Although it is highly unlikely that Shoeless Joe Jackson will be walking out of the remaining woods near Olhava anytime soon, the question we’d like to put to everyone who opposes big box business is simple.
If they build it, will you come?
This is an easy one to answer right off the bat but could become more difficult if the current economic trend of this state continues. Can you resist low prices on what typically amounts to lesser merchandise in a pinch?
That’s exactly what North Kitsap residents will likely be faced with at Olhava. If you already skip by your local businesses enroute to Silverdale, Bremerton and Seattle, Olhava’s offerings will just mean less driving.
If you’re dead set against the big boxes (Wal-Mart, Costco, and the like) and don’t shop there now, chances are your habits won’t change if a Sam’s Club opens up the street on Finn Hill. Right?
On Jan. 15, this paper encouraged the city to support the work at Olhava. To support the big box tenant, that is thus far unnamed. We also urged the community to welcome it with “open arms.” After doing some additional research and, yes, some soul searching, it has become clear that we were wrong — and we’re not too big to admit this.
Better to be wrong than hypocritical.
Wal-Mart and the like are not what we like to call a “good fit” for Poulsbo. They do not support the ideas that our paper has supported for more than 100 years — those of small businesses. Your businesses.
They have a tendency to change the entire financial make-up of towns, communities and, yes, even counties. History has shown us that the nature of the “big box” is to envelop all the little boxes.
However, whether they fit or don’t fit our concept of community, it is important to note that the future of Olhava is resting on what their associates call, “anchor tenants.” For Olhava Associates, this tenant or tenants represent a reward of sorts for its decade-long struggle in Poulsbo.
Now, the die is cast though and small business in North Kitsap may never be the same.

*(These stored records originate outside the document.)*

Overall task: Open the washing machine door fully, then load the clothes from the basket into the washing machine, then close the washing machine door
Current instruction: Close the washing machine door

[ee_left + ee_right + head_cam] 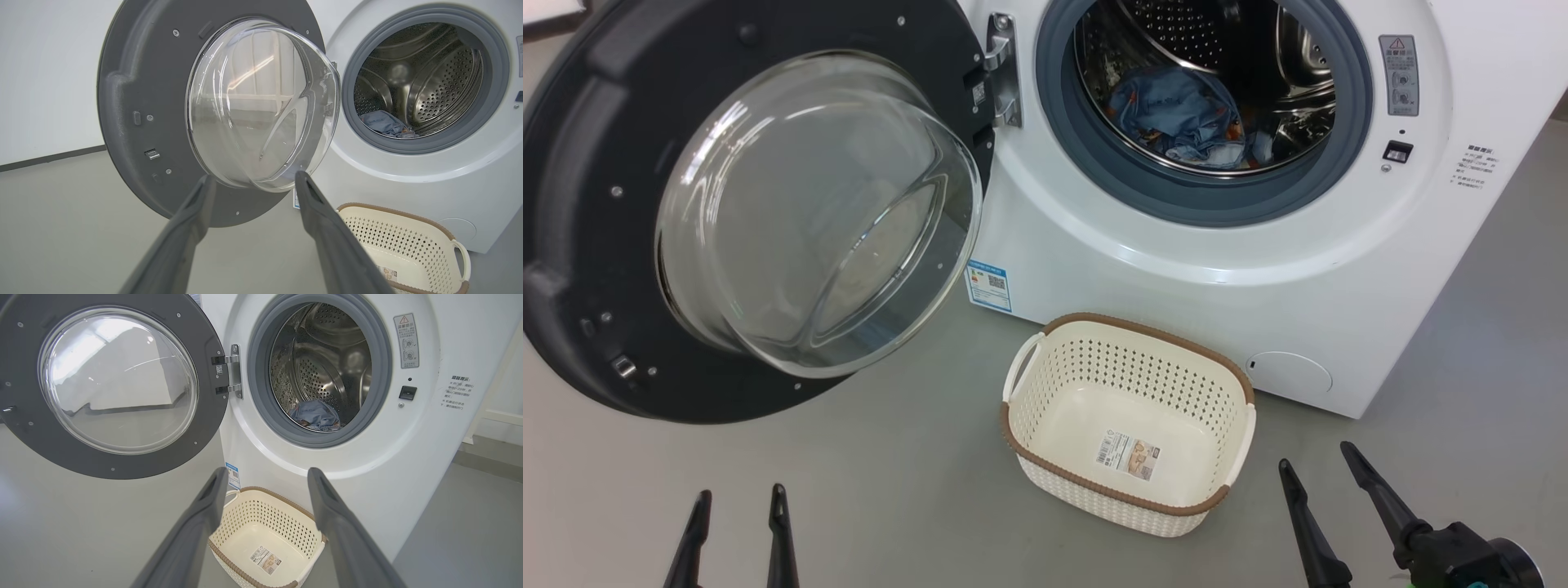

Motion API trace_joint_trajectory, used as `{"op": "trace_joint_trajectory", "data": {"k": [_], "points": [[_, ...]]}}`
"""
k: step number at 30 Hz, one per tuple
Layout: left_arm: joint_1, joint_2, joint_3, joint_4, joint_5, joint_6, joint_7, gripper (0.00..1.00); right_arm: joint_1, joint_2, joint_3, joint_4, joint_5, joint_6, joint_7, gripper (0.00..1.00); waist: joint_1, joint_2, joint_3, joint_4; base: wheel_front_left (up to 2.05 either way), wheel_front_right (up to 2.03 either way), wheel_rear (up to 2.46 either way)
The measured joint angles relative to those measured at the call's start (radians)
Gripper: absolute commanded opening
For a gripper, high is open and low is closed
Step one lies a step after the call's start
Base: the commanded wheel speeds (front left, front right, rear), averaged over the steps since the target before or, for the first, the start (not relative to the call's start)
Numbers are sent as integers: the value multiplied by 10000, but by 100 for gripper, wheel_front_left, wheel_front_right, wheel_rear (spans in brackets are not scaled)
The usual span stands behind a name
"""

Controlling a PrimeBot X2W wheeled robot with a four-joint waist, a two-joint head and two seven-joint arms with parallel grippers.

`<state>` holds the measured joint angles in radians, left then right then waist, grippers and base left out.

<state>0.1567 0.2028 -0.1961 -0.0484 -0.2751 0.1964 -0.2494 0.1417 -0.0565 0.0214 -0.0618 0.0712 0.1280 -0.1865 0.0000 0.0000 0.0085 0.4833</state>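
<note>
In the head view the door (580, 204) hangs open at the left, ahead of the left jaws, which stand apart like the right jaws. The clothes (1184, 114) lie in the drum (1298, 65), and the basket (1143, 367) is empty. In the left wrist view the door (135, 81) stands straight ahead, so this arm seems nearer to push it shut; in the right wrist view the door (32, 441) lies off to the left.
</note>
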Motion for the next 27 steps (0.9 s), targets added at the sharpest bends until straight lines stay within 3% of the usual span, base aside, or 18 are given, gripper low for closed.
{"op": "trace_joint_trajectory", "data": {"k": [17,18,20,21,27], "points": [[12,-77,136,25,86,-161,0,100,0,4,198,128,25,0,-12,100,0,1,-114,-78,0,0,0],[12,-102,136,27,86,-163,0,90,0,4,196,128,25,0,-12,100,0,0,-115,-65,0,0,0],[12,-121,138,31,86,-174,0,4,1,2,196,130,25,0,-12,100,0,0,-101,-49,0,0,0],[12,-127,140,36,86,-182,0,0,1,2,194,132,25,0,-12,100,0,0,-92,-43,0,0,0],[12,-155,167,56,84,-355,0,0,0,2,199,128,25,0,-12,100,0,0,-53,-51,0,0,0]]}}
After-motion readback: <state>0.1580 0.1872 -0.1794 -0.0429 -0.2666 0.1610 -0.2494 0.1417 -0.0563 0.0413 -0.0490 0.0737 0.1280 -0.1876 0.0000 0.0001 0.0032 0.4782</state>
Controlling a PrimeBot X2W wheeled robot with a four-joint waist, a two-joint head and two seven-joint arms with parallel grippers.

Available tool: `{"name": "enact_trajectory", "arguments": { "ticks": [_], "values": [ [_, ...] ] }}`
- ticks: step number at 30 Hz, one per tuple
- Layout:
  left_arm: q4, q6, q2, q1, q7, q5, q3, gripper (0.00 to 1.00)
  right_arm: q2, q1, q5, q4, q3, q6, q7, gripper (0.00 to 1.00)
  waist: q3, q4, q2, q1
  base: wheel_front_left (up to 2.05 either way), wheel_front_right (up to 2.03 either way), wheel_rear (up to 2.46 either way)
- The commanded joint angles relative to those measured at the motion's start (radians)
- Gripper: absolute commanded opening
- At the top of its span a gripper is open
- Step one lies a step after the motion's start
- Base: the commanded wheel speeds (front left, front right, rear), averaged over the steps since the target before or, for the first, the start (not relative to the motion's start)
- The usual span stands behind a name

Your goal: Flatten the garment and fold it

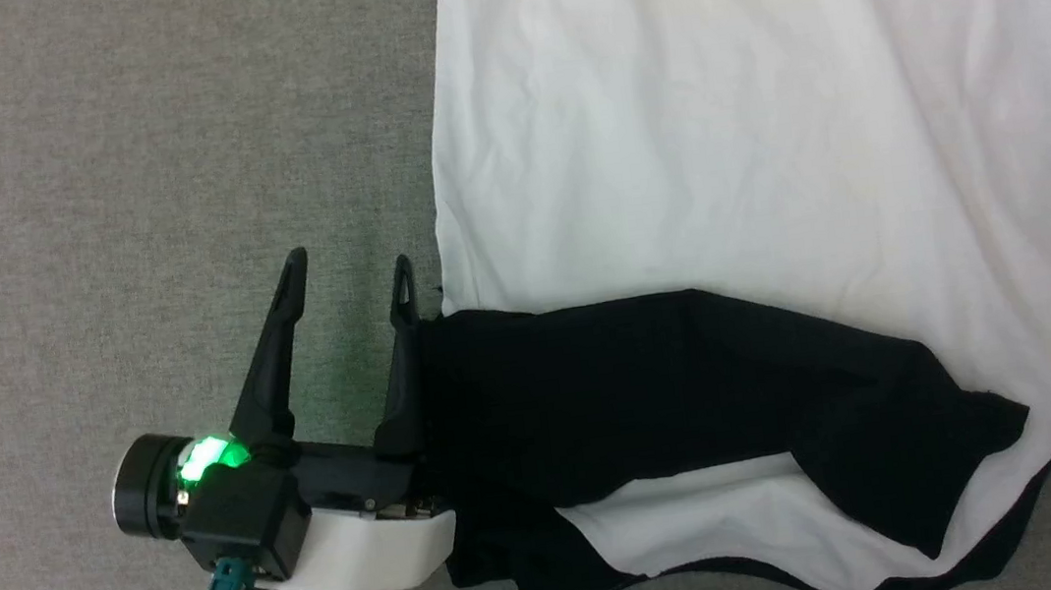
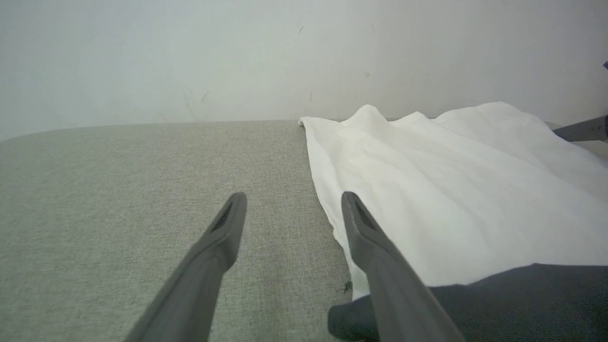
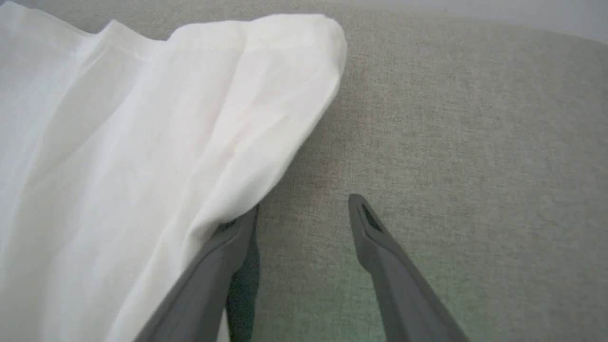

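Observation:
The garment [image 1: 715, 135] lies spread on the grey cloth-covered surface, its white body panel wrinkled. A black sleeve [image 1: 645, 390] is folded across the near part of it. My left gripper [image 1: 348, 261] is open just left of that sleeve, its right finger touching the black edge and nothing between the jaws. In the left wrist view the left gripper [image 2: 293, 197] points along the garment's [image 2: 451, 190] left edge. My right gripper [image 3: 304, 204] is open at the garment's [image 3: 118, 142] other side, and the white edge drapes over its left finger.
Bare grey surface [image 1: 127, 182] stretches to the left of the garment. A pale wall [image 2: 190, 57] rises behind the far edge of the surface. More bare surface [image 3: 475, 142] lies to the right of the right gripper.

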Motion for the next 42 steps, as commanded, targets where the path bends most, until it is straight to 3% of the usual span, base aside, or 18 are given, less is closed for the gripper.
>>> {"name": "enact_trajectory", "arguments": {
  "ticks": [1, 33, 42],
  "values": [
    [0.003, -0.004, -0.005, -0.013, -0.005, -0.002, -0.001, 1.0, -0.005, -0.013, 0.01, -0.01, 0.003, -0.001, 0.01, 1.0, -0.005, -0.003, 0.0, 0.0, 0.0, 0.0, 0.0],
    [0.02, -0.006, -0.011, -0.007, -0.005, -0.007, -0.007, 1.0, -0.01, 0.026, 0.011, -0.034, -0.026, -0.001, 0.007, 1.0, -0.037, 0.003, 0.0, 0.0, 0.0, 0.0, 0.0],
    [0.034, -0.006, -0.011, 0.01, -0.005, -0.005, -0.006, 1.0, 0.024, 0.062, 0.005, -0.071, -0.069, -0.001, -0.157, 1.0, -0.112, -0.004, 0.0, 0.0, 0.0, 0.0, 0.0]
  ]
}}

A big box may very well land at Olhava. And, if it’s a Wal-Mart, folks will likely rise up against it. But then what?
Will they also rise up against Costco, Mervyns, Target and whoever else wants to locate here? Can North Kitsap fight them all off?
We’re not sure. What we are sure about is Olhava is now a fact of life. And while it is giving birth to an Olympic College branch campus, higher education isn’t the only thing this womb has in store for us.
In fact, OC is just 20 acres of the 216-acres of development planned at Olhava. That means 196 acres of everything from new houses and apartments to small and big box businesses are on the way.
Poulsbo and North Kitsap will be in for changes but then again to think a community will never change over time is unrealistic.
We are confident that the city council, engineering, public works and planning departments are doing their best to accommodate the growth of Little Norway. We know they have the best interests of North Kitsap in mind and hope they are wise as Olhava develops.
Even with the changes in the wind, does one big box mean that all else is lost? And more importantly, if they build it, will you come?